Another sticking point since a draft version of the policy was circulated last week was amended to allow for rips and tears in clothing above the thigh if patches or mesh is behind it and does not expose skin.
The measure comes as school administrators say they are trying give some leeway to "the style of the day" while still maintaining standards of modesty and discretion in an educational environment.
In a school board workshop July 27, a draft version of the dress code policy was presented that proposed a required 5-inch inseam for skirts, shorts and dresses.
Both students and parents challenged that guideline at Tuesday's meeting.
"I'm only 5-foot-6-inches, and the inseam requirement to reach my mid-thigh would be around 6 inches and I've never seen women's shorts with a 6-inch inseam," said Riley O'Keefe, a sophomore at Bartram Trail High School. "While the newly developed dress code is a step in the right direction, it's not fair and equal as it should be."
Paul Abbatinozzi, the district's director for school services, said the proposed policy was drafted following an online survey distributed to the community in early July.
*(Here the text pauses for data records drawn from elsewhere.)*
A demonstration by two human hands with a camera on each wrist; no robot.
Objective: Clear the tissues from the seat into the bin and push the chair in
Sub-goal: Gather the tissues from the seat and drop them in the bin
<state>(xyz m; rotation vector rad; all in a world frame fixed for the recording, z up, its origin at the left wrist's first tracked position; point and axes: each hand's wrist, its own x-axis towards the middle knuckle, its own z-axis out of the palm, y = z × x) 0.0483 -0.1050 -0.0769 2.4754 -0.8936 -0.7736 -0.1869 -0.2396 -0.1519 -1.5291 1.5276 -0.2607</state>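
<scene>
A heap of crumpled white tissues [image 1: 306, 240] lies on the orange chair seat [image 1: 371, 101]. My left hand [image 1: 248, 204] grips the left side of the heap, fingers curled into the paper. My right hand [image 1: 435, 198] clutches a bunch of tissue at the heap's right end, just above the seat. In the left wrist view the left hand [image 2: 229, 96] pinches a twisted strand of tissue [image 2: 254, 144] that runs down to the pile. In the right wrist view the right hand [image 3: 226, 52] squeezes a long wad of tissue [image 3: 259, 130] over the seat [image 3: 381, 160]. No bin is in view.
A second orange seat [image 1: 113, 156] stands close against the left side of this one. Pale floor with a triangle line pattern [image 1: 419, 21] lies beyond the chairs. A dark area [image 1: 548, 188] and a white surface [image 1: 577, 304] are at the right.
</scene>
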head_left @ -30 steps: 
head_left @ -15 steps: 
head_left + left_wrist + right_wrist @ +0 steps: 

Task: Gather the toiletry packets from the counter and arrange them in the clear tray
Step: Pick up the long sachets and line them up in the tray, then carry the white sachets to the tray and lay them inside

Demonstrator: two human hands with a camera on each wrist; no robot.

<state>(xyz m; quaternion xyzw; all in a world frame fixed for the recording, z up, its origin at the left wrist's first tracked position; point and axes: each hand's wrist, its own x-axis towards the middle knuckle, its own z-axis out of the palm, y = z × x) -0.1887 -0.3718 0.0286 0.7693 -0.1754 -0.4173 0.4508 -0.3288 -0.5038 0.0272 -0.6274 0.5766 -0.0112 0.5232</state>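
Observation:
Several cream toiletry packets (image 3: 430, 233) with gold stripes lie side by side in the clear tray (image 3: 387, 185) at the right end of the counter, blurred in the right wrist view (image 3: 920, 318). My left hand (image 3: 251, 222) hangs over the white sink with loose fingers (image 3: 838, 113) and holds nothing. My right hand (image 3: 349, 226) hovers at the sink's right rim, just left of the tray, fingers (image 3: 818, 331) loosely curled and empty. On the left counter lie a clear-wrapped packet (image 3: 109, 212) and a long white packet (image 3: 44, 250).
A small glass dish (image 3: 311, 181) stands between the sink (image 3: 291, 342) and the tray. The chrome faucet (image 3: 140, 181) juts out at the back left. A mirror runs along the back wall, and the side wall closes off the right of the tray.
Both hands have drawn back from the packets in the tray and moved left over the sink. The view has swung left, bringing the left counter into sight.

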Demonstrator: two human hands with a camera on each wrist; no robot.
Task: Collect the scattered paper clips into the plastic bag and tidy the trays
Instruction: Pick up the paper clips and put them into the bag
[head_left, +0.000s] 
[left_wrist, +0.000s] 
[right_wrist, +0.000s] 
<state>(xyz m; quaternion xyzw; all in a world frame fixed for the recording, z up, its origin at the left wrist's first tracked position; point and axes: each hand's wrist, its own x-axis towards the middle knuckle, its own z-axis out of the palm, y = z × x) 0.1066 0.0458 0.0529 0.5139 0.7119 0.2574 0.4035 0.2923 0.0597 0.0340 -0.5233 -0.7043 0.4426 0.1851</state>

The district received 12,149 responses to the nine-question survey.
As far as enforcement of dress code, Abbatinozzi, who has headed up revisions to the policy, acknowledged that the district still had its work cut out in coming up with more universal inspection of potential dress code violations district-wide
"We should not be doing so-called 'dress-code sweeps' in hallways," Abbatinozzi said.
By that, Abbatinozzi was referring to the March 26 inspection at Bartram Trail High School that resulted in 31 students, all female, cited for policy violations, some of whom were instructed by school staff to hold their hands above their heads to show where their tops fell on their midriff.
Digitally altering student yearbook photos at Bartram Trail High School to cover shoulders and cleavage of some young women this past spring further incited controversy across the education community.
The federal government is currently investigating the St. Johns County School District's dress code policy for potential violation of the Title IX code which prohibits discrimination in federally funded programs.
Recent revisions to the dress code were drafted following an online survey distributed to the school community in early July which received 12,149 responses.
Before voting on the new dress code policy, the school board took public comments from both students and parents in attendance at the district administrative building, as well as those calling in remotely to the meeting in real time.